Gaza, Palestina – 1miliarsantri.net: Gaza mengalami kelaparan yang parah sejak blokade terhadap lalulintas bantuan internasional dilakukan oleh militer Israel dengan tidak dibukanya pintu perlintasan Rafah.  Titik Pelintasan Rafah adalah satu-satunya titik pelintasan antara Mesir dan Jalur Gaza. Pelintasan ini terletak di Perbatasan Gaza-Mesir, yang diakui oleh Perjanjian Damai Mesir-Israel 1979. Bantuan Udara Yang Mematikan Kementerian Dalam Negeri dan Keamanan Nasional Palestina di Gaza mengecam praktik penerjunan bantuan kemanusiaan melalui udara, memperingatkan bahwa hal itu justru memicu kekacauan dan membahayakan warga sipil, alih-alih meringankan penderitaan.  Pejabat di Kementerian tersebut menggambarkan penerjunan ini sebagai taktik “mematikan dan kacau” yang digunakan oleh pendudukan Israel untuk memperparah kelaparan dan memicu kekacauan di antara penduduk yang sudah putus asa.

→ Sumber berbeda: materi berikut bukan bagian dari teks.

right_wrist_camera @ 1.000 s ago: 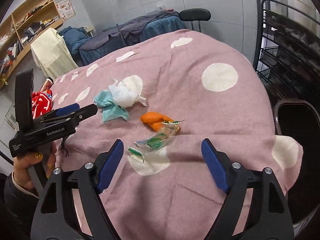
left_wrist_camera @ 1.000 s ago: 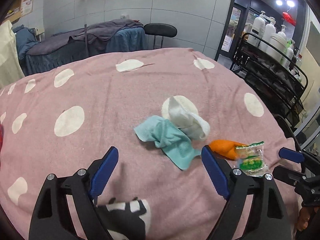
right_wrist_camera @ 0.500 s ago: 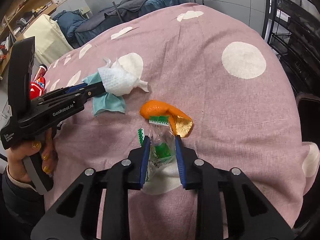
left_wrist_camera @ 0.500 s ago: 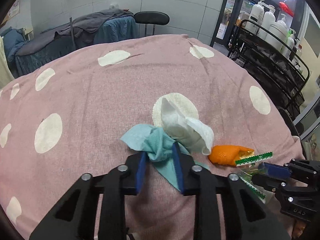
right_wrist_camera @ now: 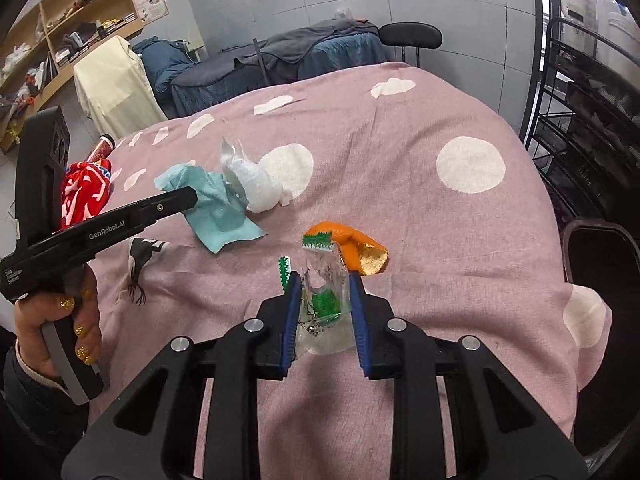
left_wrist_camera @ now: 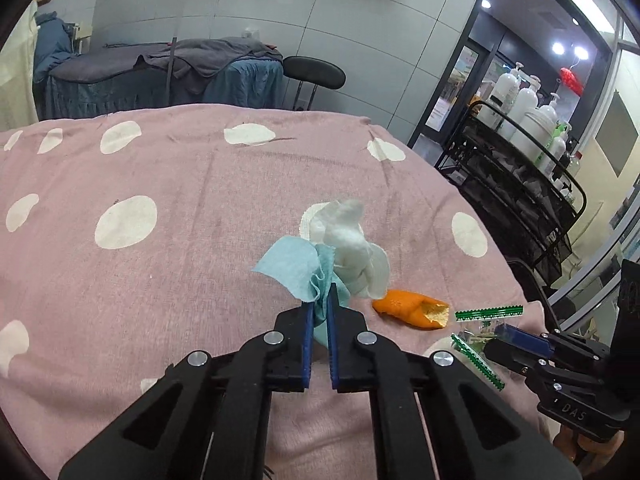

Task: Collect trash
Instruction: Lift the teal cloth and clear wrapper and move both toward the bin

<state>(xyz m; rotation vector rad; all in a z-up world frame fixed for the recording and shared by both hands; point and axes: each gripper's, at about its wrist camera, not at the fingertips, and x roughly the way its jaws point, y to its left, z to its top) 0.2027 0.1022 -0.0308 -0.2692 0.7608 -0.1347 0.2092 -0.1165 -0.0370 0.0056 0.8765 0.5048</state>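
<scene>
My left gripper (left_wrist_camera: 319,304) is clamped nearly shut on the crumpled teal cloth (left_wrist_camera: 296,266), which lifts off the pink dotted blanket (left_wrist_camera: 160,280) with the white tissue (left_wrist_camera: 352,248) touching it just behind. My right gripper (right_wrist_camera: 325,294) has its blue pads pressed on the clear green-printed wrapper (right_wrist_camera: 324,284), jaws partly closed around it. The orange peel (right_wrist_camera: 356,246) lies on the blanket just beyond the wrapper, touching it
</scene>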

Baca juga: 34 Warga Gaza Tewas Ditembak Pasukan Israel, Warga Israel Unjuk Rasa Tolak Rencana Netanyahu “Sistem distribusi bantuan di Gaza telah terjerumus ke dalam kekacauan dan pertumpahan darah, dengan konvoi makanan dan titik distribusi berubah menjadi zona mematikan di bawah tembakan Israel.” (SAFA Press Agency) Paket Bantuan Menimpa Tenda dan Rumah Mengutip Safa News Agency, Kementerian menyoroti insiden-insiden di mana paket bantuan jatuh menimpa rumah dan tenda-tenda keluarga pengungsi, yang mengakibatkan kematian, termasuk perempuan dan anak-anak. Insiden itu juga menghancurkan tempat penampungan dan barang-barang. Kementerian menekankan bahwa jumlah bantuan yang dikirimkan melalui udara sangat minim dan gagal mengatasi bencana kelaparan parah yang melanda Gaza. Keluarga-keluarga terpaksa mempertaruhkan nyawa demi sisa-sisa makanan, sementara rumah sakit, yang sudah kewalahan dan kehabisan tenaga, merawat korban serangan setiap hari di dekat pusat-pusat bantuan. Anak-anak menderita malnutrisi akut, dan para ibu terpaksa memberi bayi mereka air putih, bukan susu, karena rak-rak kosong dan persediaan menipis.